Die Gefäßveränderungen können zeitlebens asymptomatisch bleiben. Ihre häufigsten Komplikationen sind verschiedene Formen der Hirnblutung, insbesondere Intrazerebrale Blutungen (ICB) aber auch Subarachnoidalblutungen (SAB). Gelegentlich können die Gefäßfehlbildungen sich auch in einer symptomatischen Epilepsie oder einem erhöhten Hirndruck äußern.
Es wurden mehrere Fälle des Bonnet-Dechaume-Blanc-Syndroms beschrieben, bei denen eine Gesichtsnervenlähmung (Fazialisparese) auftrat.
Untersuchungsmethoden
Bei Verdacht auf Vorliegen eines CRC-Syndroms erfolgt ein neurologischer Untersuchungsgang sowie eine ophthalmologische Diagnostik (Ophthalmoskopie, Perimetrie). Zur radiologischen Darstellung arteriovenöser Malformationen kommen die Magnetresonanztomographie (MRT), die Computertomographie (CT) und die Digitale Subtraktionsangiographie (DSA) zur Anwendung.
Behandlung
Arteriovenöse Malformationen können – nach Abschätzung des Blutungsrisikos – mittels mikrochirurgischer Resektion oder Embolisation behandelt werden. Bei Sekundärveränderungen der Retina infolge eines CRC-Syndroms kann eine Laserkoagulation indiziert sein.
Geschichte
Zahlreiche Fallberichte, darunter eine von Hugo Spatz verfasste Arbeit von 1874 und ein Bericht Arthur Kreuz’ von 1903, beschrieben Teilaspekte des Syndroms. Ausführliche Fallberichte, darunter jener von Ernst Krug und Bernard Samuels (1932), der alle Komponenten des Syndroms – arteriovenöse Malformationen der Retina, der Hirngefäße und der Gesichtshaut – beschrieb, stammen aus den 1930er Jahren.
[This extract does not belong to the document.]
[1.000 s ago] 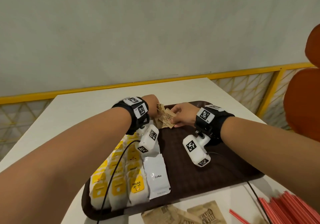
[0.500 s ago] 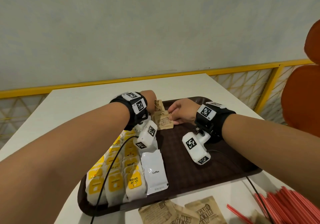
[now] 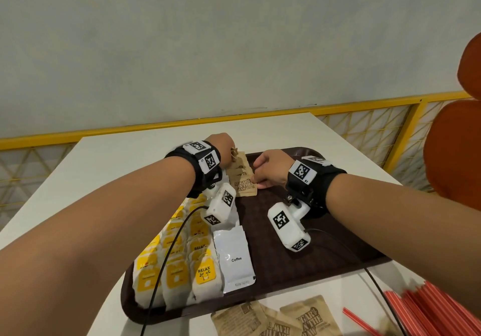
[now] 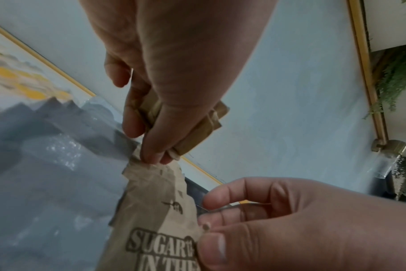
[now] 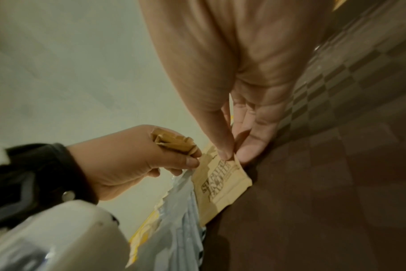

Der für das Bonnet-Dechaume-Blanc-Syndrom namensgebende Fallbericht wurde 1937 von Paul Bonnet, Jean Dechaume und Emile Blanc veröffentlicht, der Bericht Roger Wyburn-Masons von 1943 prägte den Terminus Wyburn-Mason-Syndrom.
Literatur
- D. Schmidt: Das kongenitale retinozephalofaziale vaskuläre Malformations-Syndrom. Bonnet-Dechaume-Blanc-Syndrom oder Wyburn-Mason-Syndrom. In: Der Ophthalmologe. Zeitschrift der Deutschen Ophthalmologischen Gesellschaft. [Congenital retinocephalic facial vascular malformation syndrome. Bonnet-Dechaume-Blanc syndrome or Wyburn-Mason syndrome]. In: Der Ophthalmologe: Zeitschrift Der Deutschen Ophthalmologischen Gesellschaft. Band 106, Nr. 1, Januar 2009, ISSN 1433-0423, S. 61–68; quiz 69, doi:10.1007/s00347-008-1893-x, PMID 19159963.
- Dieter Schmidt, Mona Pache, Martin Schumacher: The congenital unilateral retinocephalic vascular malformation syndrome (bonnet-dechaume-blanc syndrome or wyburn-mason syndrome): review of the literature. In: Survey of Ophthalmology. Band 53, Nr. 3, 2008, ISSN 0039-6257, S. 227–249, doi:10.1016/j.survophthal.2007.10.001, PMID 18501269.